- _YOUR OBJECTIVE_
Once you reach the line containing "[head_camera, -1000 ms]" in the entries below, write out that line and each one after it down to the line containing "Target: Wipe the", exactly and with nothing added.

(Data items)
- - - -
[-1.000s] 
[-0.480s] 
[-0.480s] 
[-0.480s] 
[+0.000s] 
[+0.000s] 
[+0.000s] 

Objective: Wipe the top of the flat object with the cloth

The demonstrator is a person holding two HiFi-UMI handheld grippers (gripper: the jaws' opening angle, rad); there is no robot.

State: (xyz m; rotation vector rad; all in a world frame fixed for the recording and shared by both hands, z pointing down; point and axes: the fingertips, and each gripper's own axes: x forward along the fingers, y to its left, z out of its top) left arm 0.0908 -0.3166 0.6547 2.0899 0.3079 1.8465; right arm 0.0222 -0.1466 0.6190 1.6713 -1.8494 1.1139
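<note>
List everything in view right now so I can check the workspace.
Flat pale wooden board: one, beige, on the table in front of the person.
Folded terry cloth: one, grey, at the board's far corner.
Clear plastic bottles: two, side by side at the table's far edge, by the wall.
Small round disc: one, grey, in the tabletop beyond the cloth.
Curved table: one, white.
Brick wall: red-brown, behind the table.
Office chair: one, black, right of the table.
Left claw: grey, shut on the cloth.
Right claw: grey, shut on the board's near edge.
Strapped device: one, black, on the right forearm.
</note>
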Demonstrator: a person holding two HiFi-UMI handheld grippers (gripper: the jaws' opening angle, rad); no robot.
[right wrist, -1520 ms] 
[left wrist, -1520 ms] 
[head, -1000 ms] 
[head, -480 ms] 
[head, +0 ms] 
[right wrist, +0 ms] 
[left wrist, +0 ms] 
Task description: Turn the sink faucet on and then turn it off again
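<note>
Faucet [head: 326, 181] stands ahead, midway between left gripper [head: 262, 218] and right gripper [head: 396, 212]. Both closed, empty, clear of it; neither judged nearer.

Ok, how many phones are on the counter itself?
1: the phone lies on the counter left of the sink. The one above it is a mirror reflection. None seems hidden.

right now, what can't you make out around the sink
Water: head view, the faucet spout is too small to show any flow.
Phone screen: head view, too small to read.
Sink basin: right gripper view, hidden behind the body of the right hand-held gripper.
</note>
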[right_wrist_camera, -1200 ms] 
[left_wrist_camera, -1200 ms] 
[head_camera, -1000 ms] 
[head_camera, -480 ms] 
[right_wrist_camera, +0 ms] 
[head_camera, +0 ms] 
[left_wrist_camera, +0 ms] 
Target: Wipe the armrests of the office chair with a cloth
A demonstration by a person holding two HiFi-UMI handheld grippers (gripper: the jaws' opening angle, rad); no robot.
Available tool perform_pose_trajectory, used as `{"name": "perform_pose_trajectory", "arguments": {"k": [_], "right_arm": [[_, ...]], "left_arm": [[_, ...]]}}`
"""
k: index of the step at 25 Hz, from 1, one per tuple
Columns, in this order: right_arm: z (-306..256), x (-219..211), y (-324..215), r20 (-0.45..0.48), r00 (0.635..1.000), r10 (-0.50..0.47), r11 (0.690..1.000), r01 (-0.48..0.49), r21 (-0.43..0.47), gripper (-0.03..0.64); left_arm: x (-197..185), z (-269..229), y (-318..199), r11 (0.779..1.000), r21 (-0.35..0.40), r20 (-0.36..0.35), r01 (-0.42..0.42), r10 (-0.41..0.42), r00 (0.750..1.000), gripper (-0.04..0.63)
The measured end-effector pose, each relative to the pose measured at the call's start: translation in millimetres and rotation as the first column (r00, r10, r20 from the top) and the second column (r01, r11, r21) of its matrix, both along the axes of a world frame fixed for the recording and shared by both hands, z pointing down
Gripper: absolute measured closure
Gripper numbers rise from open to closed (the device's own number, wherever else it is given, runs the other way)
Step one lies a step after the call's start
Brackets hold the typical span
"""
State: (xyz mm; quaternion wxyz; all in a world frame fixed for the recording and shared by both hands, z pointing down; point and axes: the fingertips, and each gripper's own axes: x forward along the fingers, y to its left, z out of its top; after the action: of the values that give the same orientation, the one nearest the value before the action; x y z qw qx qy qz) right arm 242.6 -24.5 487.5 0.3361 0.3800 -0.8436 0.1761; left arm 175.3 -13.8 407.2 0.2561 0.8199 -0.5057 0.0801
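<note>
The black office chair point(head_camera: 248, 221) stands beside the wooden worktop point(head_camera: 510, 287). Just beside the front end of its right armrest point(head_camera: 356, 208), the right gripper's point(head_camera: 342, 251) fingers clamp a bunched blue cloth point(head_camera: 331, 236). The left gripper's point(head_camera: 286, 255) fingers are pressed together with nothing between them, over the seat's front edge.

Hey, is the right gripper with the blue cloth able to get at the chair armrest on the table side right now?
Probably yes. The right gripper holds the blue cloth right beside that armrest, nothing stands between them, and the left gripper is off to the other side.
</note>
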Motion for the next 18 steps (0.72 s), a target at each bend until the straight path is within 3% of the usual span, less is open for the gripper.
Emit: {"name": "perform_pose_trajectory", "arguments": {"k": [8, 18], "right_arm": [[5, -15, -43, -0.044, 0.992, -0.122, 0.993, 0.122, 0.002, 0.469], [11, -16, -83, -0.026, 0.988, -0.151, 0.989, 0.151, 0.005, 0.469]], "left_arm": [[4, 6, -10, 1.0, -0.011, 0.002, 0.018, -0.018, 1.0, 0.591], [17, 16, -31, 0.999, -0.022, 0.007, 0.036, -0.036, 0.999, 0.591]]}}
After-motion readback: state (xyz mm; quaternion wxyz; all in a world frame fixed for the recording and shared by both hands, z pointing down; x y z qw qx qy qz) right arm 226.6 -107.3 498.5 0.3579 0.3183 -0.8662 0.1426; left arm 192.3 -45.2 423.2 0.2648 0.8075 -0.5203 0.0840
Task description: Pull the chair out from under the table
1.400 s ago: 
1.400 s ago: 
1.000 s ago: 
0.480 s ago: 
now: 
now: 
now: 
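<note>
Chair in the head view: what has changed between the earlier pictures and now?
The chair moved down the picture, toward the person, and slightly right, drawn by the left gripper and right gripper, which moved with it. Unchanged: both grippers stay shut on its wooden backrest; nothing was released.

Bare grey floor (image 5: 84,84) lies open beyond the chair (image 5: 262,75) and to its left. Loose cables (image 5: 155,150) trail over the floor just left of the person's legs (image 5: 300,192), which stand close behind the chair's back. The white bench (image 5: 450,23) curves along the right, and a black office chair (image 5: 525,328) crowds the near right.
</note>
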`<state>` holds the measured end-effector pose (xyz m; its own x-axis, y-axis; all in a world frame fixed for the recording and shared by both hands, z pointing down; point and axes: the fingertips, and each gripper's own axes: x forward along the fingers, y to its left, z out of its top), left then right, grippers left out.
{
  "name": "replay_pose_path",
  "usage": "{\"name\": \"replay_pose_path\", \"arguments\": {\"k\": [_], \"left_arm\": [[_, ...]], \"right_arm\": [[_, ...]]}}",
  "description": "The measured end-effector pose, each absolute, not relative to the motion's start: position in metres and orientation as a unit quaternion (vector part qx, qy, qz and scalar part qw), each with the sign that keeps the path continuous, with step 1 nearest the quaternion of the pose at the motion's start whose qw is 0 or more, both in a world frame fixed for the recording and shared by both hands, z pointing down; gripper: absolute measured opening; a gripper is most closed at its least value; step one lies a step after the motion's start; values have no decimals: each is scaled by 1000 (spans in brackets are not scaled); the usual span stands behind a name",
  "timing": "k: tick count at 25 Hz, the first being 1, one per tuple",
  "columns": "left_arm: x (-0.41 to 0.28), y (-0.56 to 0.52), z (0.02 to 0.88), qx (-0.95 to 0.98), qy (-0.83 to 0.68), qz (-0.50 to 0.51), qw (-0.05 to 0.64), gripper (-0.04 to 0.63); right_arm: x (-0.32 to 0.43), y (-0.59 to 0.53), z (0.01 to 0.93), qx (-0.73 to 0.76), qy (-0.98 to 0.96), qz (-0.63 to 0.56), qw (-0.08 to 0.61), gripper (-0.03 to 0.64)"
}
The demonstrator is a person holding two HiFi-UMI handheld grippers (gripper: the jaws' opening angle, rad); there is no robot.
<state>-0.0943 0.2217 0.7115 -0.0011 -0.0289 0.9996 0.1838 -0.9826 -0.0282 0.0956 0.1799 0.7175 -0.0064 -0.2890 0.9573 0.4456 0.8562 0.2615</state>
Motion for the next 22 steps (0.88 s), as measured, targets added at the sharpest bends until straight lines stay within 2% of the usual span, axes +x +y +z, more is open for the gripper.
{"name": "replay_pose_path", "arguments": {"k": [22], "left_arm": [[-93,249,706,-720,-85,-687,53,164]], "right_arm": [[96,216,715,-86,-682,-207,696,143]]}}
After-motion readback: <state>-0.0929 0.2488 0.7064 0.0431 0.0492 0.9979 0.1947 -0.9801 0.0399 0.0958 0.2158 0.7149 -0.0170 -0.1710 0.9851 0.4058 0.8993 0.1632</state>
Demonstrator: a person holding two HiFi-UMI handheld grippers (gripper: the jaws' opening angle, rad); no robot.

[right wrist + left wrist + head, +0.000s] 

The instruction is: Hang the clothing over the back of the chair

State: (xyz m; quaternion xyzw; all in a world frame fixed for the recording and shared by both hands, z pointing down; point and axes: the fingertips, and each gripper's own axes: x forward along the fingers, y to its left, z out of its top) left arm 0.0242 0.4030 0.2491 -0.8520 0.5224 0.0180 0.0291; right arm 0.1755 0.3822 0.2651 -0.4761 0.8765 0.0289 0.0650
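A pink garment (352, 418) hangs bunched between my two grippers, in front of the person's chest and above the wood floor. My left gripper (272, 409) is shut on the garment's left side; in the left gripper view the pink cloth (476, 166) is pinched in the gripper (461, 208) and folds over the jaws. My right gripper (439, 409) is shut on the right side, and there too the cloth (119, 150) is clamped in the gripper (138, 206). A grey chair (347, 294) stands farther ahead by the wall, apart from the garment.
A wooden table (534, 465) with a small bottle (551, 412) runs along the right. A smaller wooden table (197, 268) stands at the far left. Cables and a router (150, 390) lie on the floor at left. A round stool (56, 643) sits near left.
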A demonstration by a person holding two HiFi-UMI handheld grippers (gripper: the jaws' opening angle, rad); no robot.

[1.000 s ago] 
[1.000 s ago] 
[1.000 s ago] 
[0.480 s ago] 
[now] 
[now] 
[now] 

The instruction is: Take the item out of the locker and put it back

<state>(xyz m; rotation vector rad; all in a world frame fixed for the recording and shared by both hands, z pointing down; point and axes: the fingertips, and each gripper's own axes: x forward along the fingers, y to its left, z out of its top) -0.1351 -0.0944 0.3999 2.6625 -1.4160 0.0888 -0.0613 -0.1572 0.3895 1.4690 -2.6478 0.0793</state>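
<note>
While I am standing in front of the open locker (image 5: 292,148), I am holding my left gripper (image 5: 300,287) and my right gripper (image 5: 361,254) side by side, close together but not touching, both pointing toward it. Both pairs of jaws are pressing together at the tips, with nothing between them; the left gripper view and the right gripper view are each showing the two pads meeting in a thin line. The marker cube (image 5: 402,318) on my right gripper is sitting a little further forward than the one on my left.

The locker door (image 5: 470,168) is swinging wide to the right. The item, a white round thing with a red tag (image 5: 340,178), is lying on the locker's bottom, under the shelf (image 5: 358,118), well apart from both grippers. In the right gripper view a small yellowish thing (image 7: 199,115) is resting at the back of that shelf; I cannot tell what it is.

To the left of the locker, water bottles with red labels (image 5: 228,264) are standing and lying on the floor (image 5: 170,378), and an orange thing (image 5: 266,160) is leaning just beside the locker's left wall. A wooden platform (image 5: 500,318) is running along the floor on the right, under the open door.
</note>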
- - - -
- _RESPONSE_
[head_camera, -1000 ms] 
[head_camera, -480 ms] 
[right_wrist_camera, +0 ms] 
[head_camera, +0 ms] 
[left_wrist_camera, +0 ms] 
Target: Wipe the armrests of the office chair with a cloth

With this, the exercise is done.